- [REQUIRED WORK]: In the records below, pick out all lines containing the word "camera".
BEGIN
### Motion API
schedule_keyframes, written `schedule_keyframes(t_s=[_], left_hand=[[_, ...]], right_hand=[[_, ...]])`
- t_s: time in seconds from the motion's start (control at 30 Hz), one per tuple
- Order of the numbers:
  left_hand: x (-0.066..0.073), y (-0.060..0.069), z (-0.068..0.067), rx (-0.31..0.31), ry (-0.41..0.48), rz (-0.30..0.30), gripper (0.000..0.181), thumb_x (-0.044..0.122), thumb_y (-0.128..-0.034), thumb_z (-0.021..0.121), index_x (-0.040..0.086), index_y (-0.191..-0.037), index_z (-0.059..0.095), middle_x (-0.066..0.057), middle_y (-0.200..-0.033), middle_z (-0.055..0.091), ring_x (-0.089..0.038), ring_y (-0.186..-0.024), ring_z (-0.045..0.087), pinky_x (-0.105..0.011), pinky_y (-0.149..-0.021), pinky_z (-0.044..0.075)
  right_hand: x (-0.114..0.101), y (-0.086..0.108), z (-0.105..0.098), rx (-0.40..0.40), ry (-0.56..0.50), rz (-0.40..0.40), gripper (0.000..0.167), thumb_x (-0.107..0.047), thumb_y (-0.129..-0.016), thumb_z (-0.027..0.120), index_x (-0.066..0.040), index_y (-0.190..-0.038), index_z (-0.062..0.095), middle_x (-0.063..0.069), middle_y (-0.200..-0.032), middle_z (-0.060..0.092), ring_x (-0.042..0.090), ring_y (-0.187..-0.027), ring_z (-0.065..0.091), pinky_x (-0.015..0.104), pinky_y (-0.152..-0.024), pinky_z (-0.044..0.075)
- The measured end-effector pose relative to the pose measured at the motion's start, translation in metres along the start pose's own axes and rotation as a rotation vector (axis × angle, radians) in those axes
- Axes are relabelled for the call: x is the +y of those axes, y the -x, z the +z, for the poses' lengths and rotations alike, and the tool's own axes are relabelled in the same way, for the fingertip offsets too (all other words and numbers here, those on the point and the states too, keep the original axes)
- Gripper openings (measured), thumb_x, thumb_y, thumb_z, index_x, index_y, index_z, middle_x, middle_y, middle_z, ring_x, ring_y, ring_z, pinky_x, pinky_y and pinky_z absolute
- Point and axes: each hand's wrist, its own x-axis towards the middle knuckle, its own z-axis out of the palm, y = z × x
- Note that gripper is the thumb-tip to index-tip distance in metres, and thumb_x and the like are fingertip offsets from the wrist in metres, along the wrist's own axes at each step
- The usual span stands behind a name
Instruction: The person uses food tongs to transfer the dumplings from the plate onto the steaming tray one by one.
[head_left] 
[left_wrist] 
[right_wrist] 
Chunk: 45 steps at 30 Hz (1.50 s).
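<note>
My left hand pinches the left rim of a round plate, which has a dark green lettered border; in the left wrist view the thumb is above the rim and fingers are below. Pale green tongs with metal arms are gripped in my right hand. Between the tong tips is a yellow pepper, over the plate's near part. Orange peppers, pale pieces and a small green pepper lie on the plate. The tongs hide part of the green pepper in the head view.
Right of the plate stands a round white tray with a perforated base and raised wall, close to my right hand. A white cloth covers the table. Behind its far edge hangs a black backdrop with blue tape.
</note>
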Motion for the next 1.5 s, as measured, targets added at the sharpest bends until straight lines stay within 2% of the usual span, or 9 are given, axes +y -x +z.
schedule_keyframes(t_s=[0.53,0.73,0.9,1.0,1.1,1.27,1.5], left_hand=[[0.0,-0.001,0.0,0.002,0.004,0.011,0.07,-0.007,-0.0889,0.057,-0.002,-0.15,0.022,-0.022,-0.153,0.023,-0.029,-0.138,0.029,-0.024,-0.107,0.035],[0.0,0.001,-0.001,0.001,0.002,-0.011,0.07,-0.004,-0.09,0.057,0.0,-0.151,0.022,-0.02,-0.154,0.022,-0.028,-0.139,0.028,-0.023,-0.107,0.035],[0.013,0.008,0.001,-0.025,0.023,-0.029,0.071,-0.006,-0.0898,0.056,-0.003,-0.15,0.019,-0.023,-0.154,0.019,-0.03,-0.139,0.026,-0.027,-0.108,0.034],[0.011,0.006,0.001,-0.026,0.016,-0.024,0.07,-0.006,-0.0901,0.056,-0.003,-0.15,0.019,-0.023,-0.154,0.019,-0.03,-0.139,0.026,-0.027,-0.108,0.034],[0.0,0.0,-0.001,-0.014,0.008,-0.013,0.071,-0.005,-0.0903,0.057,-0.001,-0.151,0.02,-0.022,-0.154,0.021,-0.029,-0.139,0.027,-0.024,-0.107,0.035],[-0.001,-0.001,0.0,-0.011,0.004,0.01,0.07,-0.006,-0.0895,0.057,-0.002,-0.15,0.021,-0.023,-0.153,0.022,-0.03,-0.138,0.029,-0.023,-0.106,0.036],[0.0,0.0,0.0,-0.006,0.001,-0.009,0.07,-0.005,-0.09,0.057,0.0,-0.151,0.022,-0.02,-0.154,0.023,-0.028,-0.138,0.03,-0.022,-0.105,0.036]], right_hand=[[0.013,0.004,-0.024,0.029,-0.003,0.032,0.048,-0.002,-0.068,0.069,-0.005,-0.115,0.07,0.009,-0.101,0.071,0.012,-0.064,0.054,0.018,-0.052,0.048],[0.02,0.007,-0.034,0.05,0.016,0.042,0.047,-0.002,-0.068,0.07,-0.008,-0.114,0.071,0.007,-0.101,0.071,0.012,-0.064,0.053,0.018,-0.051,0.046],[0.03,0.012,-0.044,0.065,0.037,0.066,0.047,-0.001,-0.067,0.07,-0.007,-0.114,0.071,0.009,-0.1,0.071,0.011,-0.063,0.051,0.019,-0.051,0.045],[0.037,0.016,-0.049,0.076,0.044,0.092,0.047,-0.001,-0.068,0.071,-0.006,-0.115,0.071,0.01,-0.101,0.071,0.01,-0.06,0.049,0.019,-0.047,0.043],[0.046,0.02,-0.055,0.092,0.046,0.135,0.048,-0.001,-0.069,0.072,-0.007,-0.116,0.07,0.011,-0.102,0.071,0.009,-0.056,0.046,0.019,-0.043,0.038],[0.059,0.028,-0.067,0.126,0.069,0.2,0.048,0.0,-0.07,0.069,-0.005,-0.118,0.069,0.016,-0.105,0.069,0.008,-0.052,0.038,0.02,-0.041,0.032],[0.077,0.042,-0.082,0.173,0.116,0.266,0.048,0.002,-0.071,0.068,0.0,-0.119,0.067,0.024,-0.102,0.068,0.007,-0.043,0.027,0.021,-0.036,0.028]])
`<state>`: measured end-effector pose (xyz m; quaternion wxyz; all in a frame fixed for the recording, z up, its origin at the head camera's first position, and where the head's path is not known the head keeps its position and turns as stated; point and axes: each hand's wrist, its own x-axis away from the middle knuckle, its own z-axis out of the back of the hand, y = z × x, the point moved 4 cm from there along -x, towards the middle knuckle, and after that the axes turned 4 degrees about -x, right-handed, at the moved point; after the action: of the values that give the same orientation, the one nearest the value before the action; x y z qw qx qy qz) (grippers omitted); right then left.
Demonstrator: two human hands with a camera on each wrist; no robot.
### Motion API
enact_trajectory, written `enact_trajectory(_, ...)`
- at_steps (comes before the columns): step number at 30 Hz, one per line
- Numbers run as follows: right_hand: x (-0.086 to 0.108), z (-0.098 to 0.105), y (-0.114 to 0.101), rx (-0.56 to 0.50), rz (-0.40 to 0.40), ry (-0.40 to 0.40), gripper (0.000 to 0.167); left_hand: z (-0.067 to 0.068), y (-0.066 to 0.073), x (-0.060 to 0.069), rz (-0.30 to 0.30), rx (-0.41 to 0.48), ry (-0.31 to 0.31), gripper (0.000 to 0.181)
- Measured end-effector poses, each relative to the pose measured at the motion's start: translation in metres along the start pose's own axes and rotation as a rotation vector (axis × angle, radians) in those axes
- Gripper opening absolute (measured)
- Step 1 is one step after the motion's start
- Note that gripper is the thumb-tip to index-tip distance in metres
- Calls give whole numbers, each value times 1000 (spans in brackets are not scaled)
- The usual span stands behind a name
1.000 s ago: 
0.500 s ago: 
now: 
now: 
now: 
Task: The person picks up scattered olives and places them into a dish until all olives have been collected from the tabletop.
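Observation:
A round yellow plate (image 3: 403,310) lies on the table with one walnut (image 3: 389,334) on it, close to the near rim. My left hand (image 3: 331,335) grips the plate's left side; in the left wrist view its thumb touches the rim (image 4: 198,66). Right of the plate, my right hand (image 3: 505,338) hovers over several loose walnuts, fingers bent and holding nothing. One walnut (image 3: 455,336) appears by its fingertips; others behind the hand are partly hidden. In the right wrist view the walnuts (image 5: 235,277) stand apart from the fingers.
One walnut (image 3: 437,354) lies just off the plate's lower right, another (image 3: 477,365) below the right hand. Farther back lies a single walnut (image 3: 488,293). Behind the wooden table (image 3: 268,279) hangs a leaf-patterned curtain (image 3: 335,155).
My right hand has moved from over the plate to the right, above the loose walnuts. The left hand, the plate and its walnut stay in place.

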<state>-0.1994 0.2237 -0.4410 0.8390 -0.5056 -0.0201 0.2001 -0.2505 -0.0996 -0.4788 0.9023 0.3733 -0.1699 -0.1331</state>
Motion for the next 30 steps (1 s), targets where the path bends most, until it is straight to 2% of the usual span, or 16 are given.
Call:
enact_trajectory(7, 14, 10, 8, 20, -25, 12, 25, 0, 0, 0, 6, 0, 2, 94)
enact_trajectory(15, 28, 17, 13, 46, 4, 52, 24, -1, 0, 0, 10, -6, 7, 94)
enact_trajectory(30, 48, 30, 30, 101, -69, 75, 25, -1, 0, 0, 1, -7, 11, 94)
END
- [TASK ANSWER]:
`<state>`: measured end-effector pose (xyz m; quaternion wxyz; all in a frame fixed for the recording, z up, its origin at the head camera's first position, and where the head's path is not known the head keeps its position and turns as stated; point and axes: each hand's wrist, its own x-axis away from the middle knuckle, its own z-axis out of the back of the hand, y = z × x, the point moved 4 cm from there along -x, towards the middle knuckle, and after that the axes turned 4 degrees about -x, right-handed, at the moved point; after the action: of the values that give the same orientation, the one nearest the value before the action; x y z qw qx qy qz) (grippers omitted); right then left.
Demonstrator: two human hands with a camera on each wrist; no robot.

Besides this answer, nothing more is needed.